抄録
[Introduction] The growing exposure of the human and animals to heavy metal pollution generates modulation in xenobiotics-metabolizing enzymes (XMEs) response. In this study, the modulation of Ahr ligand-dependent toxicities by heavy metals and the molecular basis of this modulation were investigated.
[Materials and Methods] Samples were collected from different edible offal of cattle slaughtered at Zagazig abattoir, Egypt. Different heavy metals were measured using atomic absorption spectrophotometer. Human and rat liver hepatoma cell lines (HEPG2 and H4IIE) were treated with Lead and Copper under different concentrations ranged between permissible and toxic doses. The effects of these treatments on various XMEs and regulatory elements were screened using the methods of qPCR and Western Blotting.

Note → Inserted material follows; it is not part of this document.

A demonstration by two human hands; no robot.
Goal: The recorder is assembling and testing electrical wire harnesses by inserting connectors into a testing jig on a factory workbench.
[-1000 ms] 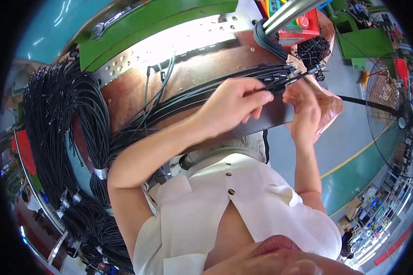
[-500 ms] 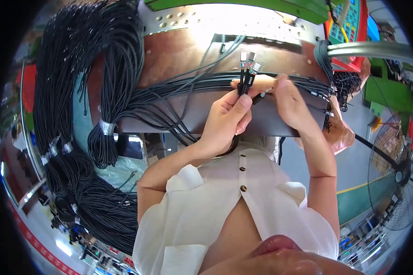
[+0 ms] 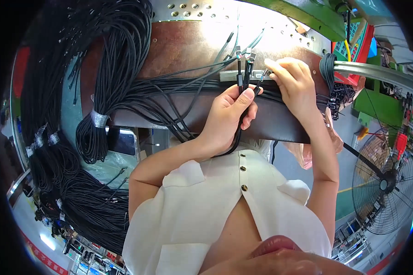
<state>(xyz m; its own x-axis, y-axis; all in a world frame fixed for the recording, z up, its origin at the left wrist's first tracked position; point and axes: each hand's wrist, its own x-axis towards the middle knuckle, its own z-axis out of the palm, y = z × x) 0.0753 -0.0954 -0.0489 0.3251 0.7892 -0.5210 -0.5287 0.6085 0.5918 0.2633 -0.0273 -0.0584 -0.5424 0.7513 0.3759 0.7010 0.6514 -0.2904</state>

[Results and Discussion] Liver, kidney and tongue showed the highest contents of the various heavy metal residues compared to other tissues. Lead, copper, cadmium, zinc and nickel exceeded the maximum permissible limits of Egyptian Standards and WHO. Interestingly, both copper and lead could induce CYP1A1 mRNA expression under low doses in the treated cell cultures. This expression level was markedly decreased under high concentrations. Effects of copper and lead on CYP1A1 expression was parallel to their effects on Ahr suggesting that those effects were in response to Ahr. All tested phase II enzymes were severely down regulated by exposure to lead in a concentration dependent manner. In conclusion, there were clear cross-talks between copper, lead and pase I, II enzymes and regulatory elements in the cultured cells.